|
Obstacles remain. It isn't clear if Chen would have to return to his home province of Shandong to receive a passport, as is normal, and the statements do not mention his family. His wife was stopped in 2007 from traveling to the Philippines to pick up a humanitarian award for Chen while he was in prison. U.S. diplomats were unable to meet Chen personally for a second day Friday, able to talk only by telephone. U.S. Embassy deputy chief of mission Robert Wang entered the grounds of Chaoyang Hospital carrying food and later meeting Chen's wife, Yuan Weijing. Chen, in his remarks to the AP, said his phone calls to American officials "keep getting cut off after two sentences." His wife, when she is allowed out of the hospital, has been followed by unidentified men who video-record her, he said. And friends and supporters were beaten up trying to visit him Thursday.
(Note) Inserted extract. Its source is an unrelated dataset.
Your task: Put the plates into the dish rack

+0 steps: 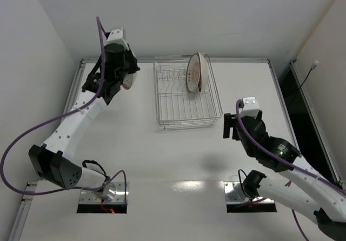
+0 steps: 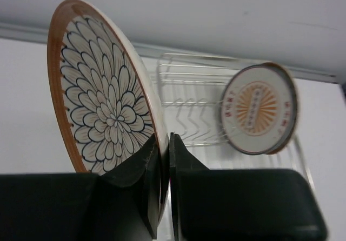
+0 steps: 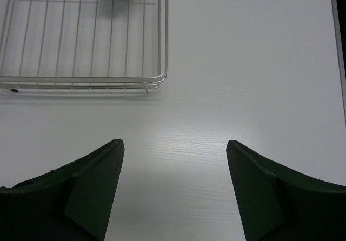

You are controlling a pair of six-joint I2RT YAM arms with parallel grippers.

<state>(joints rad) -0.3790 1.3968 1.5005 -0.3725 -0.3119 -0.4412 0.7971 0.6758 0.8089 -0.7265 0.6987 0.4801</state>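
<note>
Right gripper gapes wide, holding nothing, over the worktop just before the rack's near right corner; left of the rack, left gripper clamps the petal plate by its rim, on edge; medallion plate stands upright in the rack's far right.

White arm links, black joints and fingers — purple cables alongside.
</note>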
Jiang Tianyong's beating by state security agents caused him hearing loss in one ear, Jiang's wife said Friday. Du Yanlin said he was stopped from entering the hospital and when he turned to speak to foreign reporters gathered outside, police grabbed him. His friend, Liu Yi, tried to intervene but said plainclothes police dragged him to a nearby courtyard and beat him around the head 10 times with a plastic water bottle before driving him to a police station for questioning. China's well-controlled state media, in some of their first comments on the case, heaped scorn on Washington and U.S. Ambassador Gary Locke, criticizing them for using Chen to demonize China and impose U.S. values. "The fact that the U.S. brought up the issue of Chen Guangcheng does not mean that the U.S. really has any good will, but that it is full of desires to put on a show," said the Beijing Times. "They look like they are thrilled about finding a tool and a chess piece for messing things up for China." But the U.S. involvement in Chen's case -- first by taking him in and then by letting him go
-- has hardly been cause for celebration in Washington. It has exposed President Barack Obama to criticism in what is expected to be a closely fought re-election campaign. Mitt Romney, the presumptive Republican challenger, savaged the White House on Thursday for putting Chen at risk. "If these reports are true, this is a dark day for freedom and it's a day of shame for the Obama administration," Romney said, campaigning in Virginia. Politics is also playing into Beijing's handling of the case. Hu and others in the Communist Party leadership are stepping aside later this year for a younger generation of leaders, and while the seats are shifting, uncompromising views on dissent and on American interference are usually safe lines of attack. At the end of the two-day strategic discussions, Clinton said that respecting human rights featured in the talks and she made glancing reference to Chen's case. "This week has shown again that we cannot wall off human rights from our bilateral relationship or relegate it to the margins of our engagement," she said in a statement. "It has also shown that advancing the cause of human rights in China depends to a large degree on that engagement and on developing a productive and resilient relationship."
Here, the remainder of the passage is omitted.